■ THE TASK ■
Copy down all of the data underneath, exactly as shown.

■ MATERIAL PROVIDED ■
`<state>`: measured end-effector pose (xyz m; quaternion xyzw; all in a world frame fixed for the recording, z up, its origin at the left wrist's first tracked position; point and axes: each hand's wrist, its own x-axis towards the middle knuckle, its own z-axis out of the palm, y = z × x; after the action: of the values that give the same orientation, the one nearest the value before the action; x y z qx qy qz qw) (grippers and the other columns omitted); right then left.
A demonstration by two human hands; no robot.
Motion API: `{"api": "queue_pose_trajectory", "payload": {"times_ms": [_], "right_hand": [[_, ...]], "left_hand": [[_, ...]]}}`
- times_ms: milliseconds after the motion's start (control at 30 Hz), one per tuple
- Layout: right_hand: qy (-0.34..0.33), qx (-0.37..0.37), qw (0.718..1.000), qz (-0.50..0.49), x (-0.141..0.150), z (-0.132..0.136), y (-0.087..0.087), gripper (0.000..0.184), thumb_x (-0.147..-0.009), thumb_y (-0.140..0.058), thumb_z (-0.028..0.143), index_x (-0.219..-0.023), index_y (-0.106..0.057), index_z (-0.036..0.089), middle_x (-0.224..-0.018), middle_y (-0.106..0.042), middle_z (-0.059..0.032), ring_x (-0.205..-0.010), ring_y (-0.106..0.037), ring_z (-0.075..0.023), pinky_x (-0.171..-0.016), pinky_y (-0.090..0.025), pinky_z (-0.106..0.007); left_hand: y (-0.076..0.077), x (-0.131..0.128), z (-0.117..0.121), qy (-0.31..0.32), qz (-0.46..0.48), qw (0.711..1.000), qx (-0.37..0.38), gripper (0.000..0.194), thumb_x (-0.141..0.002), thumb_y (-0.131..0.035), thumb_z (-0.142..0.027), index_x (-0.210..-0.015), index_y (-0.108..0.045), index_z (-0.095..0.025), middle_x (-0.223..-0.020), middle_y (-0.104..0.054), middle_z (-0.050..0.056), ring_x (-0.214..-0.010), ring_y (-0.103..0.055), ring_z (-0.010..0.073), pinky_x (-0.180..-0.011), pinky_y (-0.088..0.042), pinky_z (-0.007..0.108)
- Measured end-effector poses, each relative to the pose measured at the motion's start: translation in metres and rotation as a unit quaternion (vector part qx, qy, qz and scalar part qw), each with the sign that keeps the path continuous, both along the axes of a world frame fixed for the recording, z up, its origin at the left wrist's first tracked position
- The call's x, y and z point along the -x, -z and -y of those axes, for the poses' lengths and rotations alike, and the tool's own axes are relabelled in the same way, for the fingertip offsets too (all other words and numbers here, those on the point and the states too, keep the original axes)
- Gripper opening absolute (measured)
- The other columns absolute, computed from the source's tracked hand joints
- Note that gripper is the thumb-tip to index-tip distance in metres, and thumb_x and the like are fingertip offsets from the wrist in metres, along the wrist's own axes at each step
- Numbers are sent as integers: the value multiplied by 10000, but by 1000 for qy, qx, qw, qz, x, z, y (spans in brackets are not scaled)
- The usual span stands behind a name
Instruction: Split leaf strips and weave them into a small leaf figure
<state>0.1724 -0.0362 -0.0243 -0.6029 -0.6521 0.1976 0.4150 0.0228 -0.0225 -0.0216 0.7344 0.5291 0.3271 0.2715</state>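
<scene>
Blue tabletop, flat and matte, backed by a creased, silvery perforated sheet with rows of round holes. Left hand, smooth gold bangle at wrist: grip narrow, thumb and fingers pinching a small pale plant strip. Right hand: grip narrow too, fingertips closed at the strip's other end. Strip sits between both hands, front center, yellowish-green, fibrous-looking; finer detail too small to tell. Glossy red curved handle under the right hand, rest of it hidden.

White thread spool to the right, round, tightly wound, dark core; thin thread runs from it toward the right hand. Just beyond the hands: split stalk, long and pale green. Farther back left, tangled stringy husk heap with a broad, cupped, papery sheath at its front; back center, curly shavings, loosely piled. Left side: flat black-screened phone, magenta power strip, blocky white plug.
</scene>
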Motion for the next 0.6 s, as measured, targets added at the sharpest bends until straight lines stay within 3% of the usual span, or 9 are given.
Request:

■ RESPONSE BOX ■
`<state>`: measured end-effector pose (xyz m; quaternion xyzw; all in a world frame fixed for the recording, z up, its origin at the left wrist's first tracked position; point and axes: each hand's wrist, its own x-axis towards the middle knuckle, its own z-axis out of the palm, y = z × x; after the action: of the values that give the same orientation, the one nearest the value before the action; x y z qx qy qz qw) (grippers and the other columns omitted); right then left.
A demonstration by two human hands; no robot.
Motion API: `{"api": "queue_pose_trajectory", "payload": {"times_ms": [_], "right_hand": [[_, ...]], "left_hand": [[_, ...]]}}`
- times_ms: milliseconds after the motion's start (control at 30 Hz), one per tuple
- Layout: right_hand: qy (-0.34..0.33), qx (-0.37..0.37), qw (0.718..1.000), qz (-0.50..0.49), x (-0.141..0.150), z (-0.132..0.136), y (-0.087..0.087), gripper (0.000..0.184), thumb_x (-0.147..-0.009), thumb_y (-0.140..0.058), thumb_z (-0.028..0.143), index_x (-0.219..-0.023), index_y (-0.106..0.057), index_z (-0.036..0.089), middle_x (-0.224..-0.018), middle_y (-0.106..0.042), middle_z (-0.059..0.032), ring_x (-0.205..-0.010), ring_y (-0.106..0.037), ring_z (-0.075..0.023), pinky_x (-0.171..-0.016), pinky_y (-0.090..0.025), pinky_z (-0.106..0.007); left_hand: y (-0.076..0.077), x (-0.131..0.128), z (-0.117..0.121), qy (-0.31..0.32), qz (-0.46..0.48), qw (0.711..1.000), qx (-0.37..0.38), gripper (0.000..0.194), thumb_x (-0.141..0.002), thumb_y (-0.131..0.035), thumb_z (-0.142..0.027), index_x (-0.210..-0.015), index_y (-0.108..0.045), index_z (-0.095..0.025), middle_x (-0.223..-0.020), middle_y (-0.104..0.054), middle_z (-0.050..0.056), ring_x (-0.214..-0.010), ring_y (-0.103..0.055), ring_z (-0.010..0.073), pinky_x (-0.180..-0.011), pinky_y (-0.088..0.042), pinky_z (-0.007..0.108)
- Measured end-effector poses, each relative to the pose measured at the motion's start: translation in metres and rotation as a unit quaternion (vector part qx, qy, qz and scalar part qw), each with the sign that keeps the path continuous, both along the axes of a world frame fixed for the recording, z up, its origin at the left wrist's first tracked position
- The call's x, y and z point along the -x, -z and -y of those axes, for the poses' lengths and rotations alike, and the tool's own axes are relabelled in the same way, for the fingertip offsets too (all other words and numbers here, those on the point and the states too, keep the original axes)
- Gripper opening absolute (measured)
- The other columns absolute, computed from the source's tracked hand joints
- Note that gripper is the thumb-tip to index-tip distance in metres, and thumb_x and the like are fingertip offsets from the wrist in metres, along the wrist's own axes at each step
- Numbers are sent as integers: the value multiplied by 10000, but by 1000 for qy, qx, qw, qz, x, z, y (spans in brackets are not scaled)
- The usual span stands behind a name
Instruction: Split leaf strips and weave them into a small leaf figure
<state>0.1724 -0.0362 -0.0243 -0.6029 -0.6521 0.1976 0.4150 0.0228 -0.0225 -0.0216 0.7344 0.5291 0.3271 0.2715</state>
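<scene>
Blue tabletop, flat and matte, backed by a creased, silvery perforated sheet with rows of round holes. Left hand, smooth gold bangle at wrist: grip narrow, thumb and fingers pinching a small pale plant strip. Right hand: grip narrow too, fingertips closed at the strip's other end. Strip sits between both hands, front center, yellowish-green, fibrous-looking; finer detail too small to tell. Glossy red curved handle under the right hand, rest of it hidden.

White thread spool to the right, round, tightly wound, dark core; thin thread runs from it toward the right hand. Just beyond the hands: split stalk, long and pale green. Farther back left, tangled stringy husk heap with a broad, cupped, papery sheath at its front; back center, curly shavings, loosely piled. Left side: flat black-screened phone, magenta power strip, blocky white plug.
</scene>
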Motion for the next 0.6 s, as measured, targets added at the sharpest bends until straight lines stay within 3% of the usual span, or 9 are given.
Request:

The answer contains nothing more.